SQL Server 2008 : Developing Custom Managed Database Objects (part 5) - Developing Managed User-Defined Aggregates

3/31/2011 11:32:33 AM

Developing Managed User-Defined Aggregates (UDAs)

A highly specialized feature of SQL Server 2008, managed user-defined aggregates (UDAs) provide the capability to aggregate column data based on user-defined criteria built in to .NET code. You can now extend the (somewhat small) list of aggregate functions usable inside SQL Server to include those you custom-define.

The implementation contract for a UDA requires the following:

A static method called Init(), used to initialize any data fields in the struct, particularly the field that contains the aggregated value.
A static method called Terminate(), used to return the aggregated value to the UDA’s caller.
A static method called Aggregate(), used to add the value in the current row to the growing value.
A static method called Merge(), used when SQL Server breaks an aggregation task into multiple threads of execution (SQL Server actually uses a thread abstraction called a task), each of which needs to merge the value stored in its instance of the UDA with the growing value.

UDAs cannot do any data access, nor can they have any side-effects—meaning they cannot change the state of the database. They take only a single input parameter, of any type. You can also add public methods or properties other than those required by the contract (such as the IsPrime() method used in the following example).

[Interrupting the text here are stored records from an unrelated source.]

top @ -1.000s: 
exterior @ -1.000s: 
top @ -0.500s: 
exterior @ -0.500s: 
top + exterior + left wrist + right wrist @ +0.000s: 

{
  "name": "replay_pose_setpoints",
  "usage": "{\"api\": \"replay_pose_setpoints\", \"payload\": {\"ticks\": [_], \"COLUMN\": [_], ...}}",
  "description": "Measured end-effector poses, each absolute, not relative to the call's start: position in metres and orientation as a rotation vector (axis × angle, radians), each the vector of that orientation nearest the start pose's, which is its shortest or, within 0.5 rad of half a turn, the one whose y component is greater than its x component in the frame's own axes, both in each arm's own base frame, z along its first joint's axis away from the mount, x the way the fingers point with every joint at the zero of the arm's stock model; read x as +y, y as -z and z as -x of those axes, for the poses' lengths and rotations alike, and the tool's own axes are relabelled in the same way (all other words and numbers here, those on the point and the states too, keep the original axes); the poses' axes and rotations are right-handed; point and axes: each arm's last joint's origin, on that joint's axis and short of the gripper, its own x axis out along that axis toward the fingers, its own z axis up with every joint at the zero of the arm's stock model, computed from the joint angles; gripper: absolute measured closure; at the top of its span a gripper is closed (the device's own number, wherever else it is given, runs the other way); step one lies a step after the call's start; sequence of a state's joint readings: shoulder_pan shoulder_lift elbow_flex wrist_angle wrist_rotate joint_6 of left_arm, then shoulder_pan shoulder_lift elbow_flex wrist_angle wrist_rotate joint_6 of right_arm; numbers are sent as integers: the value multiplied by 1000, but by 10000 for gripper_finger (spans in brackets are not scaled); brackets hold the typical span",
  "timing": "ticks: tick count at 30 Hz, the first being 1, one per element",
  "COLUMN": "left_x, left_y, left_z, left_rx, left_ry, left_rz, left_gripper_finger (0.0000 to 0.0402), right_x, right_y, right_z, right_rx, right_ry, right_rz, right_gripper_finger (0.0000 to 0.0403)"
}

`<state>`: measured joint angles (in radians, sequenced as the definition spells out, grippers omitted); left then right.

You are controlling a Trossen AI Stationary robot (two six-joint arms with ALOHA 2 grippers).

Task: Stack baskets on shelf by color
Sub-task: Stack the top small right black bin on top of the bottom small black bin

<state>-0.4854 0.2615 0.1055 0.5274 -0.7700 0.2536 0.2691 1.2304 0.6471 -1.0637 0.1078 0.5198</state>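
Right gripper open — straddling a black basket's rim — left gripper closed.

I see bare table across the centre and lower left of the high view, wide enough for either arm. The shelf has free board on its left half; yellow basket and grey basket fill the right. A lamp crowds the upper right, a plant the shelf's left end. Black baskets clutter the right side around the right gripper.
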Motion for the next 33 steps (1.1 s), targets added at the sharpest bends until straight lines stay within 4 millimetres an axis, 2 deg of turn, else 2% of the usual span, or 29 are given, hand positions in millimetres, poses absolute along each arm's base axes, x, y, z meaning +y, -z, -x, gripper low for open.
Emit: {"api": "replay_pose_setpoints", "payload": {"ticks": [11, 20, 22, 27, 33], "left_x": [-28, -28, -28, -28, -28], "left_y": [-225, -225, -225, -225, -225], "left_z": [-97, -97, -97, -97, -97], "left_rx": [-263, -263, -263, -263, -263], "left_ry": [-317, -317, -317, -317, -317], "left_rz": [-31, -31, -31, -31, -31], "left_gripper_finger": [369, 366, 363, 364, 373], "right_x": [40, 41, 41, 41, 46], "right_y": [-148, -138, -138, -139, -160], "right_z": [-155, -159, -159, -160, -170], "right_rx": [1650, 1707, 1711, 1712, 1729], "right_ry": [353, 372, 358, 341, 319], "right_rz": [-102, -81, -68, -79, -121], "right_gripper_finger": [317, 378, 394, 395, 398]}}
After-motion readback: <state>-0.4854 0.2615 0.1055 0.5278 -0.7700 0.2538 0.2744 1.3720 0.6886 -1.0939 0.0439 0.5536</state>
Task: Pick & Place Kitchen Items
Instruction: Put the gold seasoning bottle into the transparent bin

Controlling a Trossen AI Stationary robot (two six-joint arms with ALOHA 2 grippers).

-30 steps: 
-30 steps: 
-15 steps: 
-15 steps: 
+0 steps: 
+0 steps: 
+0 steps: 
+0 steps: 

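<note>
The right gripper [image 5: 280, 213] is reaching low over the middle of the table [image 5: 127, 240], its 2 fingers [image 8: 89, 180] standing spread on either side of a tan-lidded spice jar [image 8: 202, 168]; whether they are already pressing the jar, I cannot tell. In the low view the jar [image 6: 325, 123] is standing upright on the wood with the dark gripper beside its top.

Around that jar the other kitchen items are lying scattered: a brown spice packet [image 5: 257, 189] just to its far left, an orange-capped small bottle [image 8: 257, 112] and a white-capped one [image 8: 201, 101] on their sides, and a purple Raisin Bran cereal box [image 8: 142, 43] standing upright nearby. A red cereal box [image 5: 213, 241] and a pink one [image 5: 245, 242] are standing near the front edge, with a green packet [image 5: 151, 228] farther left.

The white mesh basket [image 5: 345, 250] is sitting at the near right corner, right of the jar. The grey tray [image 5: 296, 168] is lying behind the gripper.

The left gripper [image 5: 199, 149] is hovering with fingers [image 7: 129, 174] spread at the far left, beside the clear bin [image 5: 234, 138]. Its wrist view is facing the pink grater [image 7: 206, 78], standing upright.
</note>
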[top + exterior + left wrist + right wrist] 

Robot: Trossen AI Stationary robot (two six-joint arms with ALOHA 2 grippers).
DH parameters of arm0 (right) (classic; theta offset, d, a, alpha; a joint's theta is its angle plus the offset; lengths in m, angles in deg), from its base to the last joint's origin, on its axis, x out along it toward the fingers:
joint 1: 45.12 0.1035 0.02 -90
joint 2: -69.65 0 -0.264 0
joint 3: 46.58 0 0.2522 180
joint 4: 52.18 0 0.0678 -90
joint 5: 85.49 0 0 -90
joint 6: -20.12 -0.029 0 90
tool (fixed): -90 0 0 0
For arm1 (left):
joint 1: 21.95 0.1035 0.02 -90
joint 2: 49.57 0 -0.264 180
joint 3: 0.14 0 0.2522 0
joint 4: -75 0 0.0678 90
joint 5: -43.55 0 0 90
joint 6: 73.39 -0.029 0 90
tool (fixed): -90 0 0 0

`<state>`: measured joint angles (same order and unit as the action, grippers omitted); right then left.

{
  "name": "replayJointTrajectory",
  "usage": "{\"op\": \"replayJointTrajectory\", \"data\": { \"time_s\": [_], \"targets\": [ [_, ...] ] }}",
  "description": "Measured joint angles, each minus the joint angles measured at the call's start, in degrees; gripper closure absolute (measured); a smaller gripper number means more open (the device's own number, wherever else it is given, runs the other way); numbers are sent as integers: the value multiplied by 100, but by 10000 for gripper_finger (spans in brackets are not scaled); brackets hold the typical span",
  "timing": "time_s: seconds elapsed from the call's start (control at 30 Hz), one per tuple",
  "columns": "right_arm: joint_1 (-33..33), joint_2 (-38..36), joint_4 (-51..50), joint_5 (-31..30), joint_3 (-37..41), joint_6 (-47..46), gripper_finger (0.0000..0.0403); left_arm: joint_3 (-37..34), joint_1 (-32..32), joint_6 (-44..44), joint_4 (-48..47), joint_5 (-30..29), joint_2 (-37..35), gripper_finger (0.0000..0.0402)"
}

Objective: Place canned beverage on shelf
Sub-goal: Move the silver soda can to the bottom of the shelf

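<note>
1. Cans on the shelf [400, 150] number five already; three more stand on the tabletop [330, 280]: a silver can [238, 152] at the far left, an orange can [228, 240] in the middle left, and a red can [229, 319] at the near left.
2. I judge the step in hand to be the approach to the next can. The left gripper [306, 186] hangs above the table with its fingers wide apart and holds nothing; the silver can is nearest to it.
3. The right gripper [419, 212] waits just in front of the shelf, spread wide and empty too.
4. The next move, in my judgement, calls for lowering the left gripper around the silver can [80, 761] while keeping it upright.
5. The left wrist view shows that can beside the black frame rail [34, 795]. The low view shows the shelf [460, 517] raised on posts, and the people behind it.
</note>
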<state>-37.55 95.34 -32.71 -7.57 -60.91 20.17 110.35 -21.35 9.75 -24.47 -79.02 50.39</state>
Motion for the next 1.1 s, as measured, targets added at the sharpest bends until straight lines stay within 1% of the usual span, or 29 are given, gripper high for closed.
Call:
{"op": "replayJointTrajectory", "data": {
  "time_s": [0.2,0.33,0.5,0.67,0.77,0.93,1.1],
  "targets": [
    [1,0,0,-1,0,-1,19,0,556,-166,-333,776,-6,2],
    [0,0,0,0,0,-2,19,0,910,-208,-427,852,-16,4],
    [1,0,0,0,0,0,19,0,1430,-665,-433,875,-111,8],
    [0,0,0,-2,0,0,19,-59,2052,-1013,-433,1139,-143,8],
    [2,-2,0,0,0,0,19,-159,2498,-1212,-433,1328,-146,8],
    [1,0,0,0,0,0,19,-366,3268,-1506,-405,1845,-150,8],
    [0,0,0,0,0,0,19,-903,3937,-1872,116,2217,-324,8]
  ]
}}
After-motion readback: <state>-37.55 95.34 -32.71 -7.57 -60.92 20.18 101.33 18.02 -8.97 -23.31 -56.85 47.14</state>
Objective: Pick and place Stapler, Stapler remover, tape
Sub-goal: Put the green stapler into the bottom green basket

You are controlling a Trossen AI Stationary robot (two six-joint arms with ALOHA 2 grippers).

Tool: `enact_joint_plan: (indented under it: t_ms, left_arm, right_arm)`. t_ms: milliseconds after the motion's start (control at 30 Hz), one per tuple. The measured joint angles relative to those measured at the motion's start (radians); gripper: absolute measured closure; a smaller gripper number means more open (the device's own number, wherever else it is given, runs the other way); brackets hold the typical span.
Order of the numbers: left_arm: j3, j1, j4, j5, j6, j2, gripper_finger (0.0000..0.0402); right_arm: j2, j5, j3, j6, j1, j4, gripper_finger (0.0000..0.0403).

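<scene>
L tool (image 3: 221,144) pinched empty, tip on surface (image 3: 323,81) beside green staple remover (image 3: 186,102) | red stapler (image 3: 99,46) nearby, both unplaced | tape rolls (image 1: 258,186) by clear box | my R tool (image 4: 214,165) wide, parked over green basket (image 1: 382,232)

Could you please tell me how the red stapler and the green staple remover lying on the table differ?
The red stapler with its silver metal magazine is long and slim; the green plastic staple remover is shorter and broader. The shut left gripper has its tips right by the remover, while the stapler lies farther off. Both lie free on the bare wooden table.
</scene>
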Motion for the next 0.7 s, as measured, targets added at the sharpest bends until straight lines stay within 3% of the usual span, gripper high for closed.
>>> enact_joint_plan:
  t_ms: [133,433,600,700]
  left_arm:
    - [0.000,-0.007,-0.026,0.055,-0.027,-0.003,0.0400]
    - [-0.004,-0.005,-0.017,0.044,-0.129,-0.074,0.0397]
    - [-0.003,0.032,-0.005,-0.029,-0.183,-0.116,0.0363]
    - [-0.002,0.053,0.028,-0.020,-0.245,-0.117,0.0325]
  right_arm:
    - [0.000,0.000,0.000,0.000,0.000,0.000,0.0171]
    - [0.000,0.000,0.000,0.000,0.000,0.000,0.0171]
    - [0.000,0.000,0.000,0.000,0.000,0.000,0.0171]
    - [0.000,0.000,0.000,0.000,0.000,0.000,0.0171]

Like UDTs, UDAs are structs. They are decorated with the SqlUserDefinedAggregate attribute, which has the following parameters for its constructor:

Format— Tells SQL Server how serialization (and its complement, deserialization) of the struct should be done. This has the same possible values and meaning as described earlier for SqlUserDefinedType.
A named parameter list— This list contains the following:
- IsInvariantToDuplicates—Tells SQL Server whether the UDA behaves differently with respect to duplicate values passed in from multiple rows.
- IsInvariantToNulls—Tells SQL Server whether the UDA behaves differently when null values are passed to it.
- IsInvariantToOrder—Tells SQL Server whether the UDA cares about the order in which column values are fed to it.
- IsNullIfEmpty—Tells SQL Server that the UDA will return null if its aggregated value is empty (that is, if its value is 0, or the empty string "", and so on).
- Name—Tells the deployment routine what to call the UDA when it is created in the database.
- MaxByteSize—Tells SQL Server not to allow more than the specified number of bytes to be held in an instance of the UDA. You must specify this when using Format.UserDefined.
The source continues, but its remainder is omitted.